All of a sudden, I’m aware of shapes, vague through my pain, hard to make out or even comprehend, living things, I think, all around me, hovering, murmuring, not deigning to touch me. For which I’m grateful.

“They want to thank you. You do them a great favor today. Now maybe they don lose so many chillun, huh?”

“Chil…?”

“All in good time, Damon Ross. In good good time.”

“Where…?”

“Where you think?”

“Not…”

“Uh huh.”

The 6th dimension. I’ve crossed over. Reason enough, I think, to pass out.

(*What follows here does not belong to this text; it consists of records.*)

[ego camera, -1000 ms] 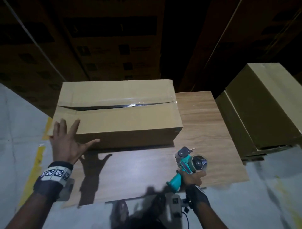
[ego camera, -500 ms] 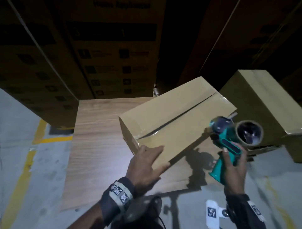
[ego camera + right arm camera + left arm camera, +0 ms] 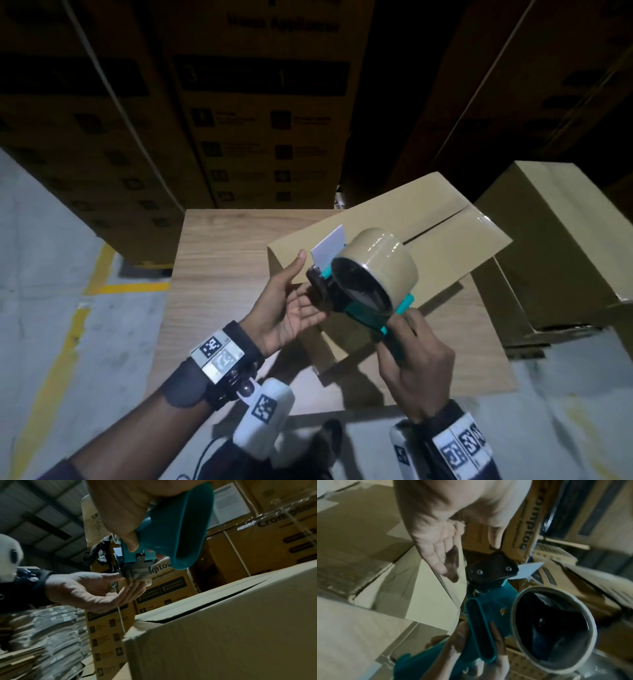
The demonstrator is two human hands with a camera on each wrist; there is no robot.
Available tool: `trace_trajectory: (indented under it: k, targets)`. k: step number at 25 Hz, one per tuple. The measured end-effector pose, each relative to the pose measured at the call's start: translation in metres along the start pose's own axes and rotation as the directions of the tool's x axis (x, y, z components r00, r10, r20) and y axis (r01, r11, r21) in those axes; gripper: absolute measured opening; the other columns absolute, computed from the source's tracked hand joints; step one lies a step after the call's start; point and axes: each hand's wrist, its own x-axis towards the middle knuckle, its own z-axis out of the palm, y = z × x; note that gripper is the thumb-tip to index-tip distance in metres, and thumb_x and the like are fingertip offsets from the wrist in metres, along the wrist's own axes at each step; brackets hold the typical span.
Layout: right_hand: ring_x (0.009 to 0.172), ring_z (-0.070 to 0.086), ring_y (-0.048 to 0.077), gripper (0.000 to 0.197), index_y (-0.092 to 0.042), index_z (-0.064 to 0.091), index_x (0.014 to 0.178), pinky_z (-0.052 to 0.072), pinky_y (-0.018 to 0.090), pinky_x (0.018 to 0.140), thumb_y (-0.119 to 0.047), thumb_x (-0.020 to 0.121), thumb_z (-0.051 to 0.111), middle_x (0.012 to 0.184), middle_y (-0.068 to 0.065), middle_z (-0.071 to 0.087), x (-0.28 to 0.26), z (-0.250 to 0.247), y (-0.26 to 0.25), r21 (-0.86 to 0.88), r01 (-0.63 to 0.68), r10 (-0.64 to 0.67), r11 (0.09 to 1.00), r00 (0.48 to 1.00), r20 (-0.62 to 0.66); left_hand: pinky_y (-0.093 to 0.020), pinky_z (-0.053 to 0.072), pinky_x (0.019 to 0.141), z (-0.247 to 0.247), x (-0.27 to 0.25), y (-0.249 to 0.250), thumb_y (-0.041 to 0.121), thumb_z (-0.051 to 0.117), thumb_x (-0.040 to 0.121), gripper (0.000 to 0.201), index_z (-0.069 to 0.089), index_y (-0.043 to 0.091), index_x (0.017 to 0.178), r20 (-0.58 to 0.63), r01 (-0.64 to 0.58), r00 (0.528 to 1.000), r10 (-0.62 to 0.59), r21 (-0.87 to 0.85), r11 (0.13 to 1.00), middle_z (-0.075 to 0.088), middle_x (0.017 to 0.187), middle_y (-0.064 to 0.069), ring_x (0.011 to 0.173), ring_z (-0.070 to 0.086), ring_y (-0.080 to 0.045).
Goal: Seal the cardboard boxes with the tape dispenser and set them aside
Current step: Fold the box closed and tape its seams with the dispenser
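Item: tape dispenser (image 3: pixel 363 294), teal body, black front head, brown tape roll (image 3: pixel 376 267) mounted. It is being held up in the air above the near end of the cardboard box (image 3: pixel 428 240), clear of the lid. The right hand (image 3: pixel 414 359) is gripping its handle from below, fingers wrapped round the teal grip. The roll is facing the head camera and the pale front flap is pointing away and up.

Item: left hand (image 3: pixel 291 308), palm up, fingers straight and relaxed. It is sitting just left of the dispenser's black head; in the right wrist view its fingertips (image 3: pixel 137 585) are touching the loose tape end under the head. Whether they are pinching the tape cannot be told.

Item: cardboard box, lying askew on the wooden desk (image 3: pixel 219 274), directly below and beyond both hands. Its centre seam is gaping as a dark slit along the top.

Item: further plain boxes (image 3: pixel 555 246), stacked just right of the desk.

Item: printed cartons (image 3: pixel 263 113), standing behind the desk in dim light.
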Motion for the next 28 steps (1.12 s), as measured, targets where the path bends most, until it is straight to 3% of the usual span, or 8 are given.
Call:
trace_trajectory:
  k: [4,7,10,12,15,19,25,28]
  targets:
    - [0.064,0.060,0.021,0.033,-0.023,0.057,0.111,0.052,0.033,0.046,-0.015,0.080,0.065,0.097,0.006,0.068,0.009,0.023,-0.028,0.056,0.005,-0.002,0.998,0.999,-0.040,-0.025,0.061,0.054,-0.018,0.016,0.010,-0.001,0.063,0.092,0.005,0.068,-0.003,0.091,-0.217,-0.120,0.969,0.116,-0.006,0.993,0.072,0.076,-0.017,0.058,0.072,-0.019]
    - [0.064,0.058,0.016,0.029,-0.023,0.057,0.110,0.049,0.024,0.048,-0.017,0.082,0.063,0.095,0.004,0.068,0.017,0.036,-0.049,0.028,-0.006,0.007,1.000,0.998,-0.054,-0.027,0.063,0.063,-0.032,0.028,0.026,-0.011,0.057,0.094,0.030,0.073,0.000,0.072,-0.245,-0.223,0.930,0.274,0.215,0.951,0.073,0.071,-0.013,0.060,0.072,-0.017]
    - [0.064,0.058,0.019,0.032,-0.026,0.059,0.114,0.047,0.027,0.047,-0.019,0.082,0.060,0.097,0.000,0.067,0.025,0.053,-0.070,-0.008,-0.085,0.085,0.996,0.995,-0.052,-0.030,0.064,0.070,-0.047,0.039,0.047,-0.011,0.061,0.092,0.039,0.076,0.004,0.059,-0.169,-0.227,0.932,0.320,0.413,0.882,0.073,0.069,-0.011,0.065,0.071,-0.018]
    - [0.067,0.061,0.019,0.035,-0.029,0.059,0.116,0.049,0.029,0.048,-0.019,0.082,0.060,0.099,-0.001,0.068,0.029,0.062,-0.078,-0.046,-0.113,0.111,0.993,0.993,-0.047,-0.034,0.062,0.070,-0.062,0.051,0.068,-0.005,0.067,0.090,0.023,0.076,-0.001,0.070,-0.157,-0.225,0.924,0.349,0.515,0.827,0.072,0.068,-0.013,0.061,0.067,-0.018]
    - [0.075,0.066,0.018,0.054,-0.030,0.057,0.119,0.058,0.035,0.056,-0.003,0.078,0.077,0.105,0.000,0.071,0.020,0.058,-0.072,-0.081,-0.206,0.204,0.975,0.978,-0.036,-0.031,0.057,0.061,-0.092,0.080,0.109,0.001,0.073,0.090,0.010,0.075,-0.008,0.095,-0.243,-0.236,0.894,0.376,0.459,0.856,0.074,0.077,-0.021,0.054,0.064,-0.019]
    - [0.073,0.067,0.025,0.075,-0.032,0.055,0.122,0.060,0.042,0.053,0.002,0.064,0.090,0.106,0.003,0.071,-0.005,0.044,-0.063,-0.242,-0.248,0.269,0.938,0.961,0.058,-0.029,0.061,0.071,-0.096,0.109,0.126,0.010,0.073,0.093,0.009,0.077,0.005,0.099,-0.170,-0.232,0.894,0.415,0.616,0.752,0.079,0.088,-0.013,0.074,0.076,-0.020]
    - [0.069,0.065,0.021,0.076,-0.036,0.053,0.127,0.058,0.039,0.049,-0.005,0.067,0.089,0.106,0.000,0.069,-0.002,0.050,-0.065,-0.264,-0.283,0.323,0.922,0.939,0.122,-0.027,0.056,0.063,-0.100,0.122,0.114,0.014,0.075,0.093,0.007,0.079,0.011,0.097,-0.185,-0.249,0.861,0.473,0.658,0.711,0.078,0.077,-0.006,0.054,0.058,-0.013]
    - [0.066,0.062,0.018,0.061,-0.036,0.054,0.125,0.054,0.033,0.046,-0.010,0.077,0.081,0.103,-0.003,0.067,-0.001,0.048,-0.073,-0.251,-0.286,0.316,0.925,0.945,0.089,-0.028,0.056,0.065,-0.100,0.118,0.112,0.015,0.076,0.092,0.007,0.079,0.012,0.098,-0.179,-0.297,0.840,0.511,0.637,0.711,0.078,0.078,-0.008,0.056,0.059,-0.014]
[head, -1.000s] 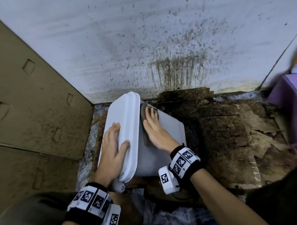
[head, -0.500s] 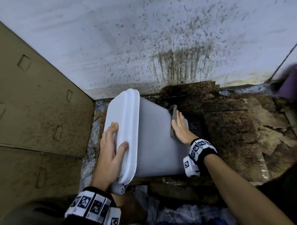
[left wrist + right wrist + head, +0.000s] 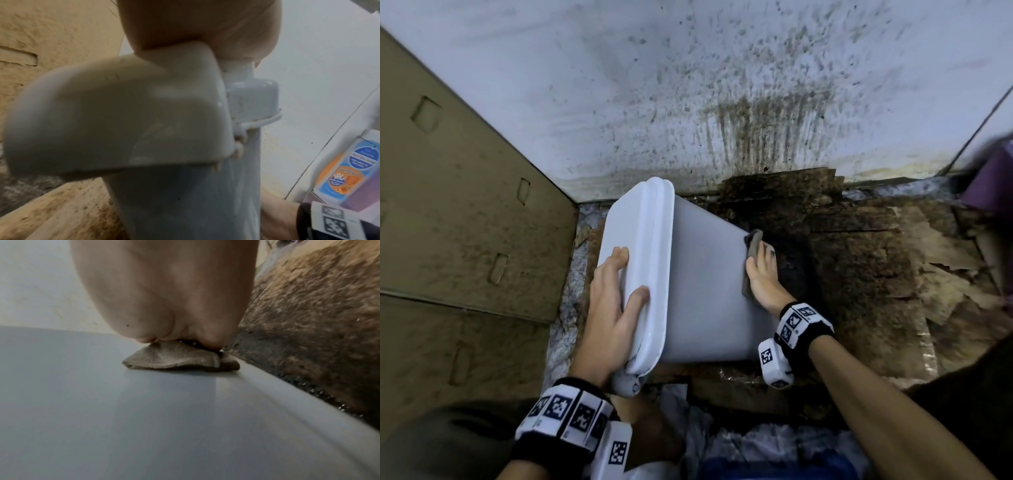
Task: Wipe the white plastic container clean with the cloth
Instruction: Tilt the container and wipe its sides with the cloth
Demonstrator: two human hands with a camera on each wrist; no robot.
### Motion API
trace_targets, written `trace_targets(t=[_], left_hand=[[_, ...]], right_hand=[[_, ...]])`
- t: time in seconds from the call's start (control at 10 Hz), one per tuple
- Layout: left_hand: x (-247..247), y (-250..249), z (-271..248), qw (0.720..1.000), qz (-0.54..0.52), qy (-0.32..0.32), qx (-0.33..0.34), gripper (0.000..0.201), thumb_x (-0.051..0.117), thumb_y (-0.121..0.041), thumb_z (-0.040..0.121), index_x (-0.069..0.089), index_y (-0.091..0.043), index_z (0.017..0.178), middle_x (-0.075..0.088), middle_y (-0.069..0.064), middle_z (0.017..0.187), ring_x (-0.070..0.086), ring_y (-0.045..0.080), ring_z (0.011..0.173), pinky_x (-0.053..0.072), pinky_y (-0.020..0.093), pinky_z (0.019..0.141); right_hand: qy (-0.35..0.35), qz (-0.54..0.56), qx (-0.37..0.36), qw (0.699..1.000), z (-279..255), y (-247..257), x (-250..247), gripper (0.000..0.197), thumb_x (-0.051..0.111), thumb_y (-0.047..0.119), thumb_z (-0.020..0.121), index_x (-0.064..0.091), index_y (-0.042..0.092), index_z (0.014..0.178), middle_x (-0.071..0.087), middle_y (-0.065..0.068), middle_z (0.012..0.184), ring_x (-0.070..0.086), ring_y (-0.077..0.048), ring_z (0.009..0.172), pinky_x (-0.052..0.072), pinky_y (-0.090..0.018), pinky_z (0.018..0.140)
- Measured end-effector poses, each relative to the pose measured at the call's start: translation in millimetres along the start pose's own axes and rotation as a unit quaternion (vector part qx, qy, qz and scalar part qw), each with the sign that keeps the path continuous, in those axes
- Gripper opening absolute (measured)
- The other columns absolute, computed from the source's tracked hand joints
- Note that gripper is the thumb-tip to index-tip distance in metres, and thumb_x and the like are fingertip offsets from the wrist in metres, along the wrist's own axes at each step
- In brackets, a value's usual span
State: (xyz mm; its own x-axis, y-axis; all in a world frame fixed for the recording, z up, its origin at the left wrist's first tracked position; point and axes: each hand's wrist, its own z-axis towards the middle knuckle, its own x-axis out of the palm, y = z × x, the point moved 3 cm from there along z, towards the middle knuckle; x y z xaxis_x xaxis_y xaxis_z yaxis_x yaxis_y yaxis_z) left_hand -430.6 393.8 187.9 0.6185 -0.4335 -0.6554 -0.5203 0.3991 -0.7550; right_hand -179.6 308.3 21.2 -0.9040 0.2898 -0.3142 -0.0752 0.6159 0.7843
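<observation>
The white plastic container lies on its side on the floor, with its lid facing left. My left hand lies flat against the lid, fingers straight and thumb on the rim, steadying it. My right hand presses a grey-brown cloth flat on the container's upper side at its right edge. In the right wrist view the folded cloth sits under my palm on the smooth wall. The left wrist view shows the lid's corner close up under my left hand.
A brown cardboard panel stands on the left. Behind is a stained white wall. Wet, dirty cardboard covers the floor to the right. A purple object sits at the far right. A small cap sticks out at the container's near corner.
My right hand has slid the cloth across the container's side, from beside the lid to the right edge. The left hand has stayed on the lid.
</observation>
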Motion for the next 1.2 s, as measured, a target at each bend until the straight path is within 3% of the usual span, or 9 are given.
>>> trace_targets(t=[0.1,0.2,0.3,0.4,0.6,0.8,1.0,1.1,1.2], left_hand=[[2,-4,1,1.0,0.012,-0.003,0.006,0.064,0.04,-0.053,0.092,0.034,-0.023,0.148,0.032,-0.013,0.148,0.024,0.011,0.15,0.021,0.046,0.123],[4,-7,1,1.0,0.019,-0.003,0.01,0.066,0.04,-0.052,0.091,0.035,-0.018,0.147,0.032,-0.011,0.146,0.025,0.015,0.149,0.022,0.047,0.122],[4,-10,2,1.0,0.02,-0.009,0.015,0.068,0.039,-0.052,0.091,0.036,-0.014,0.147,0.033,-0.009,0.143,0.026,0.019,0.148,0.023,0.048,0.121],[5,-11,1,1.0,0.024,-0.007,0.014,0.069,0.038,-0.053,0.091,0.034,-0.016,0.149,0.031,-0.01,0.144,0.025,0.019,0.149,0.023,0.047,0.122],[5,-9,1,1.0,0.017,-0.01,0.015,0.068,0.04,-0.052,0.09,0.036,-0.016,0.148,0.032,-0.009,0.145,0.025,0.018,0.149,0.023,0.046,0.122],[2,-1,2,1.0,0.008,-0.017,0.009,0.067,0.041,-0.052,0.089,0.037,-0.016,0.146,0.035,-0.005,0.147,0.027,0.019,0.148,0.023,0.048,0.122],[3,-5,3,1.0,0.006,-0.013,-0.004,0.068,0.04,-0.054,0.087,0.037,-0.02,0.145,0.035,-0.002,0.149,0.026,0.017,0.147,0.022,0.046,0.122],[3,-7,3,1.0,0.01,-0.012,-0.008,0.069,0.039,-0.055,0.086,0.036,-0.02,0.146,0.035,-0.001,0.149,0.025,0.018,0.147,0.021,0.045,0.122],[3,-9,3,1.0,0.01,-0.009,-0.013,0.069,0.038,-0.055,0.086,0.036,-0.02,0.146,0.034,-0.003,0.148,0.024,0.018,0.147,0.021,0.044,0.121]], right_hand=[[-0.025,-0.066,-0.091,0.993,-28,23,20,0.062,0.007,0.039,0.106,-0.005,0.006,0.158,-0.015,-0.011,0.167,-0.017,-0.024,0.154,-0.01,-0.038,0.125],[-0.015,-0.098,-0.171,0.98,-50,42,38,0.066,-0.004,0.046,0.099,-0.002,0.009,0.154,-0.014,-0.011,0.164,-0.014,-0.029,0.154,-0.008,-0.04,0.125],[-0.011,-0.106,-0.236,0.966,-82,69,55,0.053,-0.005,0.043,0.103,-0.014,0.018,0.148,-0.024,-0.003,0.158,-0.026,-0.025,0.15,-0.01,-0.043,0.125],[-0.011,-0.029,-0.248,0.968,-106,76,67,0.055,0.017,0.034,0.109,-0.015,0.03,0.154,-0.025,0.01,0.163,-0.029,-0.007,0.149,-0.012,-0.033,0.124],[-0.028,-0.041,-0.295,0.954,-114,54,57,0.057,0.026,0.031,0.11,-0.003,0.031,0.159,-0.013,0.015,0.166,-0.014,0.003,0.151,-0.005,-0.021,0.123],[-0.049,-0.061,-0.173,0.982,-88,-27,42,0.054,0.021,0.023,0.11,-0.013,0.025,0.152,-0.021,0.008,0.162,-0.02,-0.006,0.151,-0.006,-0.031,0.126],[-0.018,-0.006,-0.025,1.0,-78,-55,34,0.057,0.02,0.026,0.11,-0.008,0.01,0.158,-0.017,-0.006,0.167,-0.016,-0.016,0.154,-0.011,-0.025,0.121],[-0.048,-0.048,-0.053,0.996,-82,-38,40,0.055,0.024,0.022,0.109,0.004,0.003,0.158,-0.002,-0.015,0.167,-0.005,-0.026,0.156,-0.003,-0.033,0.124],[-0.058,-0.047,-0.12,0.99,-93,-7,52,0.056,0.022,0.025,0.109,0.002,0.004,0.158,-0.003,-0.014,0.167,-0.006,-0.027,0.156,-0.004,-0.032,0.125]])
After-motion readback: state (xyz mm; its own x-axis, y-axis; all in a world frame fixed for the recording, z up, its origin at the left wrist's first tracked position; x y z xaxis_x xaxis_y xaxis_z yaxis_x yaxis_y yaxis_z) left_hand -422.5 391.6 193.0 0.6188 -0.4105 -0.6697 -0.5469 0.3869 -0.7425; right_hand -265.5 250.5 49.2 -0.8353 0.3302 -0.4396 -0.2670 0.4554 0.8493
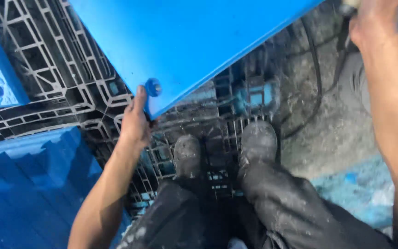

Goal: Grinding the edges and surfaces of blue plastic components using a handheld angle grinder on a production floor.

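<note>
We log a black plastic grid pallet (47, 69) from ten o'clock to centre. Rough grey concrete floor (328, 133), dusted with pale shavings, lies at three o'clock, with a black cable (317, 69) curving across at two. We note blue plastic slabs (23, 184) at eight. Daylight is even.

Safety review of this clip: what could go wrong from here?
1. The left hand grips only the lower corner of the big blue panel; it could slip or swing onto the boots.
2. The person stands on an open-grid black pallet; a boot might catch in a gap.
3. A black cable trails on the ground beside the feet, a likely trip hazard. The right hand is blurred; its grip is unclear.
</note>
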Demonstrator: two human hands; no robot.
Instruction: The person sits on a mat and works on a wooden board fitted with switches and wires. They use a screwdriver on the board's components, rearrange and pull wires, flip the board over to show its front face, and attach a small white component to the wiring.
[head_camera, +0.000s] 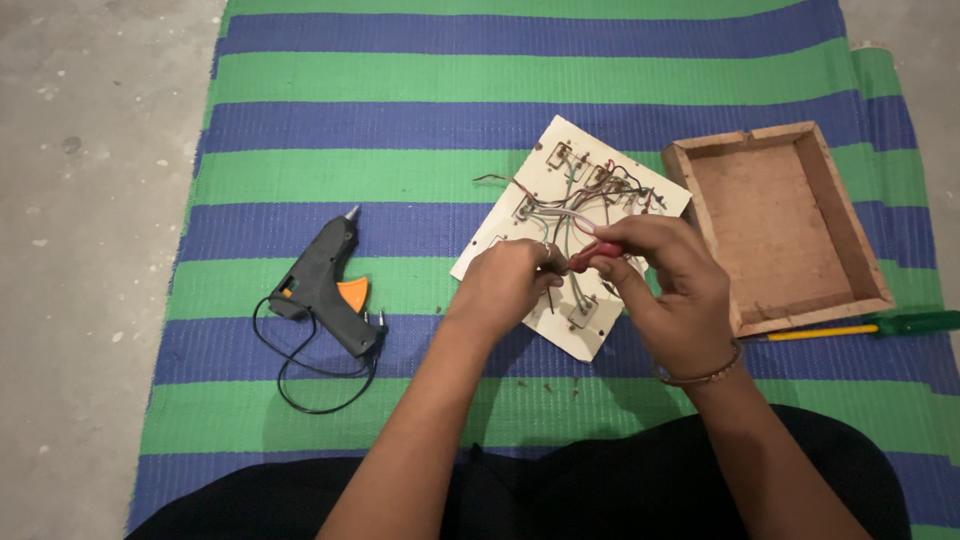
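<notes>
Person: sits on the floor at the near edge of a striped mat (520, 80), green and blue; dark clothes cover the knees at the bottom of the view; both forearms reach forward over the mat.

Board: a pale, flat board (560, 160) lies tilted on the mat, in the middle; its upper face carries small switch backs and many thin wires (580, 195) in red, green, grey and dark colours; the near part of the board is hidden under the hands.

Left hand (505, 285): fingers curled together over the near part of the board; the fingertips pinch something small at the wires, I cannot tell exactly what.

Right hand (665, 285): closed around a tool with a red handle (594, 254); the handle points toward the left hand and almost meets it; a thin bangle (700, 378) is on the wrist.

Glue gun: a black glue gun (325, 280) with an orange trigger lies on the mat, well apart to the left of the board; its black cord (300, 385) makes a loop in front of it.

Wooden box: a shallow open wooden box (880, 270) lies just beside the board, on the right.

Screwdriver: a screwdriver (905, 323) with a green handle and yellow shaft lies at the near edge of the box.

Floor: grey concrete floor (90, 200) is on the left of the mat.
</notes>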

Beauchamp heals me, the Al Schweitzer of holistic remedies, the Jesus, the Dr. McCoy. Then does his best to bring me up to speed on the view from this side. Seems Doc Stopper was wrong on all counts, save one. TRIX was alive alright, and sentient. But it, or rather they, were no more intended to meld with us than we were them, and were in fact just as much in danger from the fusion. See, those little globules, they were seedlings, cell clusters, fetuses, inseminated tissue in an early stage of development, some kind of self-gestation process that I still don’t understand. Black market babies, stolen and sold on our side for the sake of recreational self-immolation. And my suicide bombing, successful from all reports, effectively put an end, or at least a temporary stopgap, to the kidnapping and consumption of the children from 6D. So while back home I’m a villainous monster, a mass murderin dog presumed dead, over here I’m a hero, a warrior, a savior of millions of tiny lives. Funny how things work out sometimes. In light of events, I might just stay awhile. It’s not so bad. Different, but not so much. I know, I know, I should try to describe it, but some things just have to be seen.